**WORK INSTRUCTIONS:**
Please retype the listing below word for word and exclude its images.

**GIVEN MATERIAL:**
-*-
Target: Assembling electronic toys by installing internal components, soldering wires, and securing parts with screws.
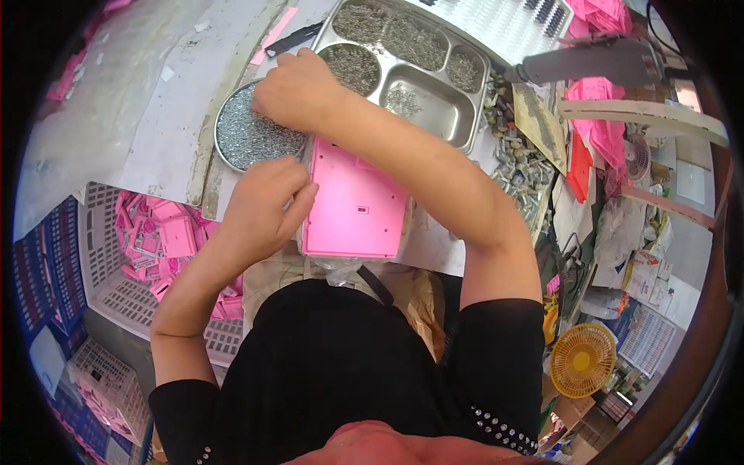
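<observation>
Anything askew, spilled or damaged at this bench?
A beige sheet lies askew over the small metal parts heaped right of the compartment tray; the pile looks unsorted, though that may be normal storage. The pink panel shows no obvious damage.

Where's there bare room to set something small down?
The white tabletop looks bare between the clear plastic sheet and the round dish; a smaller patch lies right of the pink panel. It's crowded in the dish, full of tiny metal pieces, beside the steel tray, among loose metal parts, and in the basket.
</observation>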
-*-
**ANSWER:**
Target: Assembling electronic toys by installing internal components, soldering wires, and securing parts with screws.
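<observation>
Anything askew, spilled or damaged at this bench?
A beige sheet lies askew over the small metal parts heaped right of the compartment tray; the pile looks unsorted, though that may be normal storage. The pink panel shows no obvious damage.

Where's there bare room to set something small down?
The white tabletop looks bare between the clear plastic sheet and the round dish; a smaller patch lies right of the pink panel. It's crowded in the dish, full of tiny metal pieces, beside the steel tray, among loose metal parts, and in the basket.
</observation>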

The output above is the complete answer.